*Task statement*
Find every line below where the string "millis" shows up, and copy those lines.

*Dataset extract*
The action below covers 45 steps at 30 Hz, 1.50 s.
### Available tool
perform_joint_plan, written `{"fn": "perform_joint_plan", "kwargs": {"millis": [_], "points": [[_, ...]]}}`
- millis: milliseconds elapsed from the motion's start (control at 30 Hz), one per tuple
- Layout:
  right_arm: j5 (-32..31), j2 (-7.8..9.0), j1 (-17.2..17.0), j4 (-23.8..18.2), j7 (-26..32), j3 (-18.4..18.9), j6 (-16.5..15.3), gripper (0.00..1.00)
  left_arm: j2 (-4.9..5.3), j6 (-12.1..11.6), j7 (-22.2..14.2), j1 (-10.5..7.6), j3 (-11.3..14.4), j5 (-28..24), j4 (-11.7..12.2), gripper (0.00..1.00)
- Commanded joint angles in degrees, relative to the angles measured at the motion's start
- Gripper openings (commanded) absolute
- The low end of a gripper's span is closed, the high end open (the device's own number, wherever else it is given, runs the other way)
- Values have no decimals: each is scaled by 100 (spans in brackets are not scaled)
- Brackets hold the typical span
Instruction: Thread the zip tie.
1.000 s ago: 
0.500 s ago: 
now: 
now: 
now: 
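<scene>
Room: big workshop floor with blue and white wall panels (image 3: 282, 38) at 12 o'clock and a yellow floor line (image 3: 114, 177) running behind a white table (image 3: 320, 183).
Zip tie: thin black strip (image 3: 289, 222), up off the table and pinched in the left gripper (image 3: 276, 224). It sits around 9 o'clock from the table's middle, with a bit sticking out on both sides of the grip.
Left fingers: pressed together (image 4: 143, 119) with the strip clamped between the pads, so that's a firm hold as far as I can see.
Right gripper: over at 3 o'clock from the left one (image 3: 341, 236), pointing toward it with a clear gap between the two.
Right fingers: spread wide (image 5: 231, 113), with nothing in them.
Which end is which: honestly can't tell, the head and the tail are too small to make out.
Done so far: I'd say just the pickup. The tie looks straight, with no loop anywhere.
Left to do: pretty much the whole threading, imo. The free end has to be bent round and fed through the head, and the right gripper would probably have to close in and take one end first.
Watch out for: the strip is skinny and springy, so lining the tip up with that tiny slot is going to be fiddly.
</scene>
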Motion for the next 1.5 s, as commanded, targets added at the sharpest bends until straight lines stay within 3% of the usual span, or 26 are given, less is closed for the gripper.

*Expected answer*
perform_joint_plan, written `{"fn": "perform_joint_plan", "kwargs": {"millis": [_], "points": [[_, ...]]}}`
- millis: milliseconds elapsed from the motion's start (control at 30 Hz), one per tuple

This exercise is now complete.